Rezension
Stonehenge for Eternity
Hatte Pictures of Asias ein breites Spektrum zu bieten von ruhigen Titeln bis hin zu heftigeren, mit manchmal etwas schräg kreischenden Gitarren, ist die zweite Scheibe von Jean-Luc Hervé Berthelot fast durchweg sehr ruhig. Lediglich bei The flight of Merlin (ja, der von Killaraus nach Salisbury), geht unter heftigem Drum-Einsatz etwas weniger ruhig von statten. Ja, und die Gitarren dürfen beim Abschlußtitel Stonehenge for Eternity ein bisschen für die Ewigkeit kreischen - aber dezent das. Selbst die 5 Giganten tanzen zu eher ruhigeren Klängen. Daß Sunrise und - down sowie Moonrise und -down (übrigens die 2., 3., 4., und 1. Stationssteine) in ruhiger Atmosphäre vor sich gehen, ist überrascht nicht.

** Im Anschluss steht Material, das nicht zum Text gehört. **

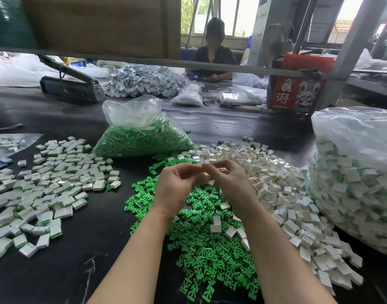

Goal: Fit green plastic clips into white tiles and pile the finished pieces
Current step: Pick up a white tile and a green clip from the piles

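Green clips (pixel 210 255) lie under both hands — left hand (pixel 177 185) and right hand (pixel 229 183) curled, grip unclear.

Two hands (pixel 177 185), three bags (pixel 142 132), two people (pixel 214 51).

Bare dark counter (pixel 63 270) lies open at lower left; loose green plastic clips (pixel 210 249), a clear bag of green clips (pixel 142 137) and heaped white tiles (pixel 282 194) crowd centre and right.
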Available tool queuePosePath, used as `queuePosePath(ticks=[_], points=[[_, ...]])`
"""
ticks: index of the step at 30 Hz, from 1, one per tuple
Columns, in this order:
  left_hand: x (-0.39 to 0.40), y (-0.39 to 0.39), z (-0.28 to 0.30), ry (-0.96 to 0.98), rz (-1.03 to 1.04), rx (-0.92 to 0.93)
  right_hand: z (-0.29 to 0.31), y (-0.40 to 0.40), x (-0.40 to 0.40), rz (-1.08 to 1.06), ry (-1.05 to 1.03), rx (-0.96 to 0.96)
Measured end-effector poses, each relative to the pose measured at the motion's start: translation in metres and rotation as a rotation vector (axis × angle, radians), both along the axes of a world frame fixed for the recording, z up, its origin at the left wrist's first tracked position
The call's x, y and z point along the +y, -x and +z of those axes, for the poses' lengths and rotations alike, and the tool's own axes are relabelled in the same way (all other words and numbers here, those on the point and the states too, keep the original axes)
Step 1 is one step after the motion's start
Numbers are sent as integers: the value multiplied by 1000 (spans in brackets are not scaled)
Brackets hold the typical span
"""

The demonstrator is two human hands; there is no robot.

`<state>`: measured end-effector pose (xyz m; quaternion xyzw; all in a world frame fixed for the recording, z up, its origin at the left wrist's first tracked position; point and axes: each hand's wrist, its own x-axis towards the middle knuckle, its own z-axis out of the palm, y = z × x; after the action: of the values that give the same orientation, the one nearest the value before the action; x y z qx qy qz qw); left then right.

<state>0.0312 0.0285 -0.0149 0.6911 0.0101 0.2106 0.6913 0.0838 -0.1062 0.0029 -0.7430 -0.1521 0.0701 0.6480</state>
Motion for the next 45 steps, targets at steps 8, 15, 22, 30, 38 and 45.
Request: queuePosePath(ticks=[8,15,22,30,38,45], points=[[13,-3,-4,276,53,106,-10,-1,4,204,961,-404],[17,0,-2,556,-132,143,-13,2,10,138,883,-451],[21,0,-3,626,-168,126,-4,-1,0,30,218,-169],[18,-1,-2,674,-109,172,8,5,-2,143,-237,160],[18,-1,-1,706,-131,174,9,5,-3,201,-373,196],[20,-3,-4,678,-221,167,9,3,-3,163,-491,302]])
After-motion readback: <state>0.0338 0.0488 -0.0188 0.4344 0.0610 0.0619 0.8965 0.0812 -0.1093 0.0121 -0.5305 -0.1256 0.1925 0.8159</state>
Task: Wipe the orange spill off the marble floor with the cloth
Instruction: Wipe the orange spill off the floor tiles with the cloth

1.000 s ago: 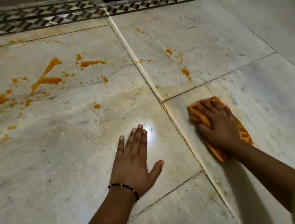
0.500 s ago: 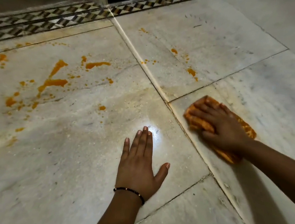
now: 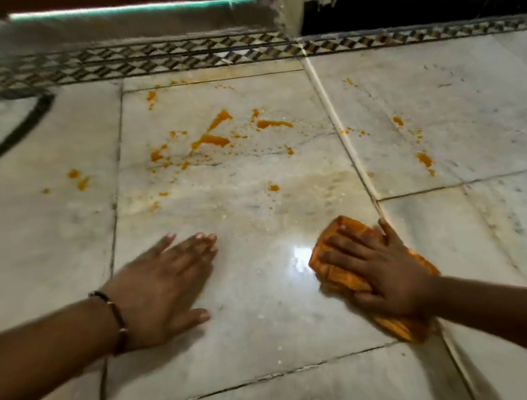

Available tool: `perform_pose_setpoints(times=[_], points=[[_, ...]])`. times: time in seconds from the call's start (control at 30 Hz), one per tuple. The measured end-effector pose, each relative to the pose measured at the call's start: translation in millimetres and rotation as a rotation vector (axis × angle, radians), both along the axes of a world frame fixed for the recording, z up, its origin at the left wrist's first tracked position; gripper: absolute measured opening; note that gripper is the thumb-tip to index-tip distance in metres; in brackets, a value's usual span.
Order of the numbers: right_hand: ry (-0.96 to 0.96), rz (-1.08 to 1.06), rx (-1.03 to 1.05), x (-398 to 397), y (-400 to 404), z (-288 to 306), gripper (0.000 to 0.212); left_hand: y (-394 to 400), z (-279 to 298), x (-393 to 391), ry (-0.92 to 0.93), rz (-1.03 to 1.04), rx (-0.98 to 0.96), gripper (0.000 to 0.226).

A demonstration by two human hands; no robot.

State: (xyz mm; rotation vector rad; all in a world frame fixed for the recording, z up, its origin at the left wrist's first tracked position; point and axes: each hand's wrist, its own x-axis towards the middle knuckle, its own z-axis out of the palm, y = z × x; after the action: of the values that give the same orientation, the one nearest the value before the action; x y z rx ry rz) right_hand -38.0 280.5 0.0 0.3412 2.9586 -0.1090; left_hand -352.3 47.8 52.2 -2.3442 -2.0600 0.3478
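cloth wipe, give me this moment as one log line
right hand presses cloth on marble floor | left hand flat | orange spill remains ahead

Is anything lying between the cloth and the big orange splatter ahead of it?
Nothing visible. The right hand presses the cloth flat on the marble floor; only bare, smeared tile lies between it and the orange spill. The left hand rests off to the side.

L hand (image 3: pixel 164 283) flat, fingers straight; R hand (image 3: pixel 384 269) spread, palm down.
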Motion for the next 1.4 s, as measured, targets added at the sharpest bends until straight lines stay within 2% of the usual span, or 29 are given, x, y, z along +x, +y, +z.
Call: perform_pose_setpoints(times=[0.07, 0.13, 0.23, 0.3, 0.37, 0.43, 0.47, 0.57, 0.63, 0.7, 0.77, 0.83, 0.93, 1.0, 1.03, 1.1, 1.2, 1.23, 1.3, 1.4], points=[[-0.154, -0.056, 0.043, -27.5, 34.0, 9.2, 0.084, -30.9, 23.2, -43.9, 0.066, -0.033, -0.009, 0.084], [-0.223, -0.213, 0.006, -75.6, 52.8, 8.3, 0.084, -53.5, 33.4, -71.7, 0.056, 0.030, -0.057, 0.085], [-0.109, -0.448, -0.047, -141.3, 37.8, -1.9, 0.078, -55.6, 8.5, -67.5, -0.019, 0.191, -0.015, 0.090], [-0.035, -0.440, -0.035, -157.6, 6.0, -4.4, 0.075, -45.3, -24.1, -55.3, -0.170, 0.299, 0.026, 0.097], [0.013, -0.331, -0.077, -143.4, -27.2, -0.8, 0.073, -33.8, -52.0, -47.9, -0.271, 0.349, 0.035, 0.095], [0.034, -0.249, -0.093, -110.9, -45.3, -2.2, 0.071, -30.1, -66.8, -48.5, -0.299, 0.301, 0.042, 0.090], [0.037, -0.272, -0.083, -92.1, -47.3, -3.6, 0.072, -31.9, -70.4, -49.2, -0.296, 0.252, 0.020, 0.088], [0.051, -0.581, -0.027, -71.8, -21.7, -7.9, 0.076, -42.3, -76.3, -53.3, -0.323, 0.195, 0.042, 0.085], [0.056, -0.829, -0.021, -106.5, -0.3, -5.6, 0.076, -44.0, -79.1, -54.8, -0.337, 0.187, 0.070, 0.084], [0.056, -0.952, -0.043, -158.2, 10.9, -5.7, 0.074, -44.8, -80.7, -53.1, -0.352, 0.196, 0.080, 0.084], [0.070, -0.856, -0.037, -202.7, -1.3, -9.8, 0.071, -44.9, -82.0, -52.8, -0.366, 0.197, 0.084, 0.084], [0.095, -0.649, -0.022, -216.6, -36.0, -11.7, 0.068, -45.1, -81.4, -53.9, -0.371, 0.188, 0.101, 0.084], [0.084, -0.377, -0.044, -177.3, -84.0, -8.6, 0.067, -46.9, -81.7, -53.9, -0.398, 0.193, 0.102, 0.084], [0.103, -0.323, -0.103, -133.4, -94.2, -6.8, 0.068, -46.6, -81.2, -52.7, -0.412, 0.199, 0.105, 0.084], [0.121, -0.364, -0.113, -117.8, -92.6, -4.7, 0.069, -48.3, -80.9, -53.3, -0.421, 0.208, 0.103, 0.084], [0.133, -0.584, -0.077, -110.7, -77.7, -5.0, 0.071, -49.7, -80.7, -54.1, -0.424, 0.209, 0.084, 0.084], [0.128, -0.975, -0.055, -167.4, -56.7, -5.5, 0.070, -48.2, -80.2, -56.8, -0.429, 0.203, 0.078, 0.085], [0.125, -1.029, -0.079, -193.6, -52.7, -6.0, 0.070, -47.9, -77.8, -57.8, -0.448, 0.232, 0.101, 0.085], [0.109, -0.895, -0.106, -242.1, -60.6, -8.8, 0.071, -49.4, -71.1, -66.4, -0.445, 0.345, 0.163, 0.087], [0.103, -0.453, -0.107, -266.5, -110.9, -8.6, 0.068, -59.3, -64.1, -93.3, -0.346, 0.526, 0.204, 0.096]])
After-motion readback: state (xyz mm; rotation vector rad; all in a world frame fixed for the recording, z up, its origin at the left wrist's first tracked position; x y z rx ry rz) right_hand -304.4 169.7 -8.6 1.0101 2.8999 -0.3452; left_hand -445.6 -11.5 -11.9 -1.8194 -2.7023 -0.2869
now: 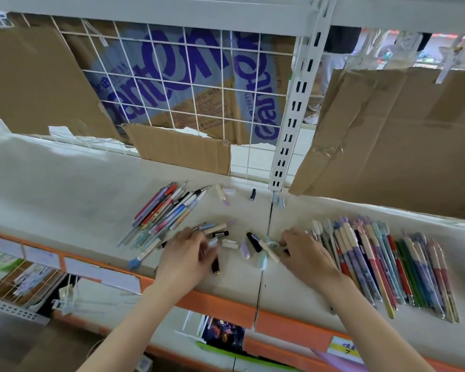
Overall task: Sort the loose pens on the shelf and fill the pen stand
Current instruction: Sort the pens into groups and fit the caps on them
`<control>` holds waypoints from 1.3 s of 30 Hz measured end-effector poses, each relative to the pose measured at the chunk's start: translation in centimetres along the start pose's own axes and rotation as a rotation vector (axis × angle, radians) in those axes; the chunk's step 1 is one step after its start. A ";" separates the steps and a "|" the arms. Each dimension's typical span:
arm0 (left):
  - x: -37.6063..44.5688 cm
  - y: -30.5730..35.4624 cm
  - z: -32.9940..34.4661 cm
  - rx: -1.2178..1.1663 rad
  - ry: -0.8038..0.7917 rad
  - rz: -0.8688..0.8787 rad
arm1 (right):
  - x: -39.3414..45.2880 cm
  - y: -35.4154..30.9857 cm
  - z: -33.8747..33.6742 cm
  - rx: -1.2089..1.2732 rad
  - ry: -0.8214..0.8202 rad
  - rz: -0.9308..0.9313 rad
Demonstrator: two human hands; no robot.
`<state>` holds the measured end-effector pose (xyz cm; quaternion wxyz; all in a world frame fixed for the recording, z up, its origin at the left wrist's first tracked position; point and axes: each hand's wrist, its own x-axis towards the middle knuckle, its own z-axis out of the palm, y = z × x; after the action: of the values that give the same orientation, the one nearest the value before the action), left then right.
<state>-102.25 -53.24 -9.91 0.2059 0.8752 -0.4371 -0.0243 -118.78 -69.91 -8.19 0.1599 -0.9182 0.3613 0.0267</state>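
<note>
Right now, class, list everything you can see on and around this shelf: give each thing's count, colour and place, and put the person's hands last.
shelf: one, white with an orange front edge, across the middle.
left pen pile: many, mixed colours, jumbled left of centre.
right pen row: many, mixed colours, laid side by side on the right.
loose caps and short pieces: several, white, lilac and black, between the two groups.
dark cap: one, navy, near the upright post.
upright post: one, white, slotted, behind the shelf.
wire grid: one, white, at the back.
cardboard sheets: several, brown, one printed purple, against the back.
left hand: grips pens beside the left pile.
right hand: pinches a cream pen at the row's left end.
</note>
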 end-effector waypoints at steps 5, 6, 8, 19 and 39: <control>2.1 -3.6 -0.7 0.121 0.087 -0.154 | 0.6 0.4 -0.2 0.246 0.168 -0.009; 2.4 -4.0 -0.6 0.164 0.052 -0.175 | 0.6 0.0 -0.3 0.340 0.193 -0.025; 2.8 -4.4 -0.2 0.209 0.006 -0.178 | 0.6 -1.0 -0.5 0.537 0.208 -0.027; -0.5 0.8 -1.4 -0.384 -0.034 0.139 | 0.2 -3.4 -1.2 1.204 0.283 -0.076; 0.2 1.4 -1.3 -0.376 0.029 0.212 | -0.3 -3.2 -1.1 1.367 0.350 -0.059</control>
<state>-102.91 -53.70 -8.17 0.3732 0.7707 -0.5115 -0.0713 -116.86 -67.85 -6.22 0.6410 -0.6124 0.2926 -0.3585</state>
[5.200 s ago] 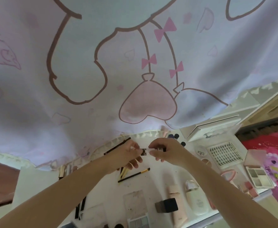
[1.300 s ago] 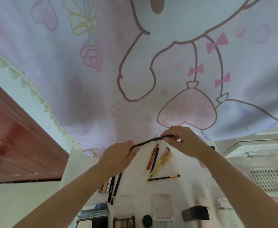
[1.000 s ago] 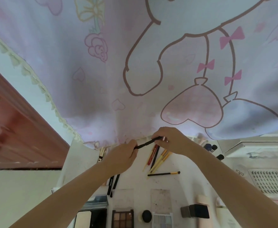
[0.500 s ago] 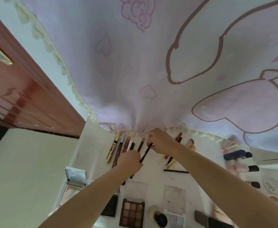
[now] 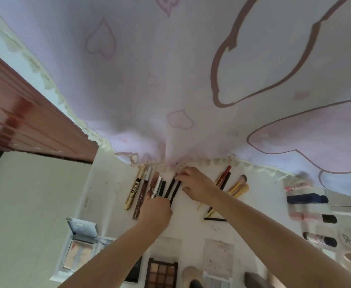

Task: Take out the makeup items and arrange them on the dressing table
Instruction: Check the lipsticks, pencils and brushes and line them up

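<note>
On the white dressing table (image 5: 110, 183), a row of tubes and sticks lies side by side: a gold mascara (image 5: 134, 192), a brown lip gloss (image 5: 141, 197), a silver tube (image 5: 157, 187) and thin black pencils. My left hand (image 5: 155, 210) grips the near end of a black pencil (image 5: 175, 190) at the right of that row. My right hand (image 5: 195, 183) pinches its far end. The pencil lies low on the table beside another black stick (image 5: 169, 188).
Red pencils (image 5: 223, 177) and gold-handled brushes (image 5: 237, 186) lie to the right. Bottles (image 5: 306, 199) lie on their sides at the far right. An eyeshadow palette (image 5: 161, 274) and an open compact (image 5: 80, 244) sit near me. A pink curtain (image 5: 170, 80) hangs behind; a wooden door (image 5: 25, 125) stands left.
Both hands carried the black pencil leftward and down from the air into the row of tubes. My view swung left and lower.
</note>
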Motion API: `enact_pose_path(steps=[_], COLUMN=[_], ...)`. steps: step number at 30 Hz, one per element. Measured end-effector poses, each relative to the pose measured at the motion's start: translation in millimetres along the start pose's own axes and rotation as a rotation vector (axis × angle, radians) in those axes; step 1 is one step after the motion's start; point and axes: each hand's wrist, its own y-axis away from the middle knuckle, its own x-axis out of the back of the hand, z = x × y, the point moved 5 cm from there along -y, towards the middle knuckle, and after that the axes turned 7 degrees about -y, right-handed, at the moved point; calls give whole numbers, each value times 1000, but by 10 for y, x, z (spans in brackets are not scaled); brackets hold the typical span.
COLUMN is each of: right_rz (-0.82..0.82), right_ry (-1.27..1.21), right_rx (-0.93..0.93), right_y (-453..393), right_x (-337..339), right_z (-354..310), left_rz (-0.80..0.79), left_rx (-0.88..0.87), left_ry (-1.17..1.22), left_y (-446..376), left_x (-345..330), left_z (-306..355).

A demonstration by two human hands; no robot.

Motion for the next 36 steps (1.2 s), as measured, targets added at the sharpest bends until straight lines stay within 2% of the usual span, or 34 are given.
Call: enact_pose_path(steps=[3,7,11,15,25,32,36], right_rz=[99,207,182,79,-4,124,119], right_ry=[-5,103,188,251,369,173,132], right_rx=[-59,-249,-332,-240,-56,-68,-77], right_y=[182,590,794,727,679,1206,1465], right_x=[231,592,691,579,643,1065,1140], right_z=[212,695,961,953,959,583,273], left_rz=[79,170,175,150,107,170,211], left_rx=[-15,-85,-150,-197,-224,-359,-419], left_ry=[16,-4,9,7,31,235,139], left_y=[24,59,59,30,-9,137,322], left_x=[30,117,220,281,393,665,841], left_z=[1,110,313,504,500,783,955])
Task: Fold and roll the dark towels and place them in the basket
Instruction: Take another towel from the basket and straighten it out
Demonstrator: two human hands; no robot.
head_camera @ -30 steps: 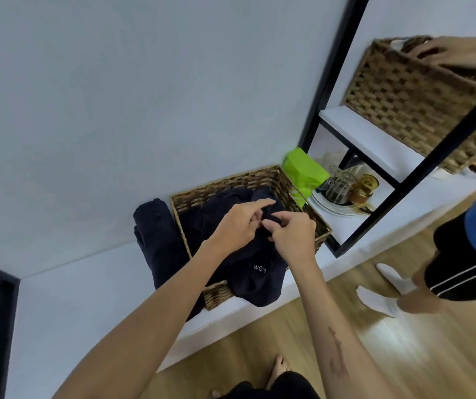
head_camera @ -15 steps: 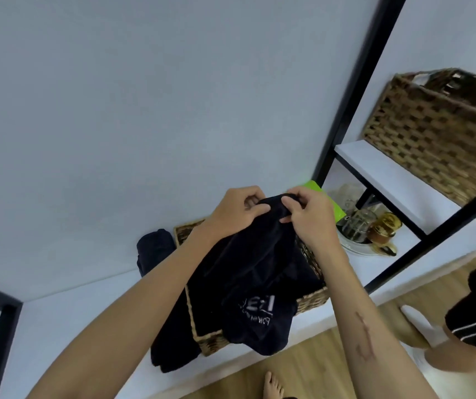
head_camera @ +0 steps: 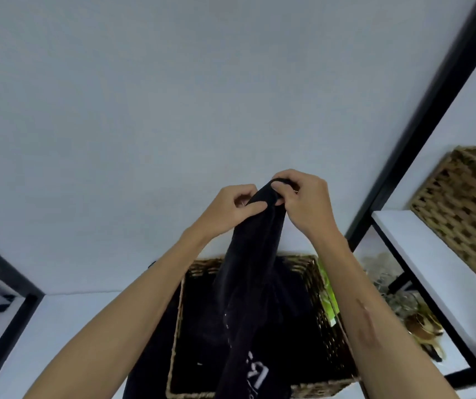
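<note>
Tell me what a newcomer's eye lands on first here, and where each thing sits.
First, the dark towel, held up at mid-frame: the left hand and right hand pinch its top edge close together, and it hangs down over the wicker basket on the white shelf. A second wicker basket sits on a higher shelf at the right.

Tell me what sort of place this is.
Probably a room in a home, at a storage shelf against a plain wall. A black-framed shelf unit with white boards carries two wicker baskets, the near basket holding dark towels, and glassware sits on the shelf beside it.
</note>
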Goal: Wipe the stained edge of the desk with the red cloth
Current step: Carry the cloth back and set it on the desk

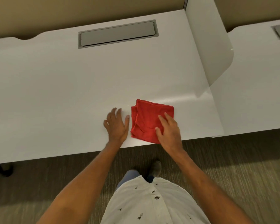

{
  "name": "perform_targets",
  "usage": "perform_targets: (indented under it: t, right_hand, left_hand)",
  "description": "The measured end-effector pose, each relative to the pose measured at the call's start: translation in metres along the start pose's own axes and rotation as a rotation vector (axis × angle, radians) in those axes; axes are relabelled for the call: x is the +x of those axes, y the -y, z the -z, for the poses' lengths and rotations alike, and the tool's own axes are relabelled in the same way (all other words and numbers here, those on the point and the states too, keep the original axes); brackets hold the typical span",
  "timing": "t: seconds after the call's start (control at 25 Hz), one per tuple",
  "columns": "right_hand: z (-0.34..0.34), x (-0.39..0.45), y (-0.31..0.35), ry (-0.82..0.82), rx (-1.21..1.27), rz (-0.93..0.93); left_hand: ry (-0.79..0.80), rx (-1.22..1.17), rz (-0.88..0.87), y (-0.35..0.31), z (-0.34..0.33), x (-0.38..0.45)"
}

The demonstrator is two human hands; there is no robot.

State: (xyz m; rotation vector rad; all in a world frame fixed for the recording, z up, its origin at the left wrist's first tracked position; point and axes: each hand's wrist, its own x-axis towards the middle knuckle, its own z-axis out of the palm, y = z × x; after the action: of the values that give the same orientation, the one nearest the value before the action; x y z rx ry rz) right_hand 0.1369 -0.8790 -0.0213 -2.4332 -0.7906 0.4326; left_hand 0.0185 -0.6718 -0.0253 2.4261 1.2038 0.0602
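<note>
A folded red cloth (145, 120) lies flat on the white desk (63, 94), close to the desk's front edge. My right hand (168, 131) rests on the cloth's right half with fingers spread, pressing down rather than gripping. Just left of the cloth, my left hand (116, 125) lies flat on the bare desk top, fingers apart, holding nothing. The front edge of the desk (81, 155) runs from lower left to right; no stain is visible on it from here.
A grey cable-tray lid (118, 34) is set into the back of the desk. A white divider panel (207, 50) stands at the right, with a second desk (257, 78) beyond it. Carpet floor (233, 167) lies below, and a dark chair caster (4, 169) at the lower left.
</note>
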Motion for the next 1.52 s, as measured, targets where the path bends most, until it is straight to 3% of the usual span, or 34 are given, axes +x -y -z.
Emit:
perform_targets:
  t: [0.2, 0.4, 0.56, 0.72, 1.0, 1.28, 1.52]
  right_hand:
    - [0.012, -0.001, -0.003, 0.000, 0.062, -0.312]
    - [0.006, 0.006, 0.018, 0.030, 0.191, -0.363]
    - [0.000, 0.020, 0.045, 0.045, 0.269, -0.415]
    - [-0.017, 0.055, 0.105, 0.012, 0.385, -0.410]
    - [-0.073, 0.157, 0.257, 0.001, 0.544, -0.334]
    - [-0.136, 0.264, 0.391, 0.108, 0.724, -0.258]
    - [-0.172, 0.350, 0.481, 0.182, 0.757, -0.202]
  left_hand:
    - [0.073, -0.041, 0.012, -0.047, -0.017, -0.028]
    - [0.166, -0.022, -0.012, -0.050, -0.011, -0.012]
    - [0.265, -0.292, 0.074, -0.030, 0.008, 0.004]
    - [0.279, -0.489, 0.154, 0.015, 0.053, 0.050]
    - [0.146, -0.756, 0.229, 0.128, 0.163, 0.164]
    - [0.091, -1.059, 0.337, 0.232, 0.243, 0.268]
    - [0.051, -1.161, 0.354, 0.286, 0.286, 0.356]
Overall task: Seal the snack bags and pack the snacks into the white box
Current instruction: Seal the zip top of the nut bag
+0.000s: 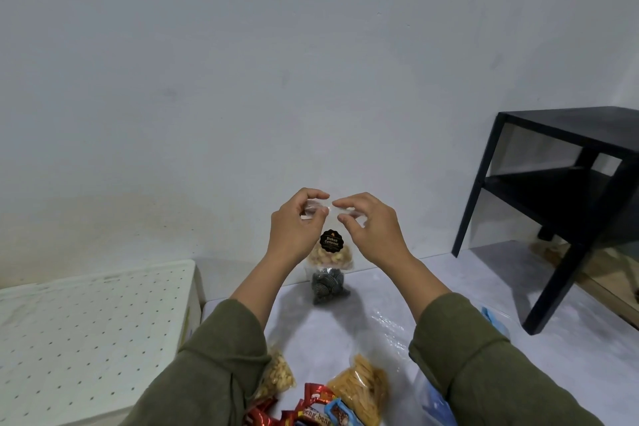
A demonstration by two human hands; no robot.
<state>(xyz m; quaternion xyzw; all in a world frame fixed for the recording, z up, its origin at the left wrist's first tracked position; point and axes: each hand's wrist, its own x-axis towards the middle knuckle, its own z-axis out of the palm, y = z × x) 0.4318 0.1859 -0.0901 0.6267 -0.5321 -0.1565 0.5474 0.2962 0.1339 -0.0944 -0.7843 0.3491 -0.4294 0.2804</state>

Tales mag die analogen, nicht immer ganz glattgeschliffenen Klänge - allein das sorgt schon dafür, daß sich diese CD von Klang von den meisten anderen neueren Veröffentlichungen abhebt. Ruhige Musik ja - aber ohne Weichspüler. Und der gute Mann hat zweifelsohne musikalisch was auf dem Kasten.
Mit dieser CD steigt Tales endgültig in die Gruppe der Leute auf, die ich zur Spitzengruppe der EM-Musiker zählen würde. Wieder eine CD, die ich nur empfehlen kann.